Below are the records; give the number of lines in them that include the word "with", and nothing more.

** Opening Input for this task block **

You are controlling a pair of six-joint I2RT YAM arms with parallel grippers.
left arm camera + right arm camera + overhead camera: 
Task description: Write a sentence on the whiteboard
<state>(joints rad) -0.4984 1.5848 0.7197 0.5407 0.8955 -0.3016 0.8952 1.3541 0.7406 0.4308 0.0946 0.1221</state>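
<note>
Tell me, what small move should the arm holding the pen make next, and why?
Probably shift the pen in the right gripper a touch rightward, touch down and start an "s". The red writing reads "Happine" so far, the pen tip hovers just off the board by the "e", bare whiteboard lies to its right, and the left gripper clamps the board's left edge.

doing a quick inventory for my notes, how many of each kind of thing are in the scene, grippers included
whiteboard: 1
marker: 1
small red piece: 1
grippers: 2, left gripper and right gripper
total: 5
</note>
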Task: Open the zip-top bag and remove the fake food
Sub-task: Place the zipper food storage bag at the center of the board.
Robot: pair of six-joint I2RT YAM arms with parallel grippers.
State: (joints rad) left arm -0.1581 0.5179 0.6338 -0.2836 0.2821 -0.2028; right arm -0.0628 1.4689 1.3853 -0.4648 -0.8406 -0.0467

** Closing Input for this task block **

▸ **Your response**
2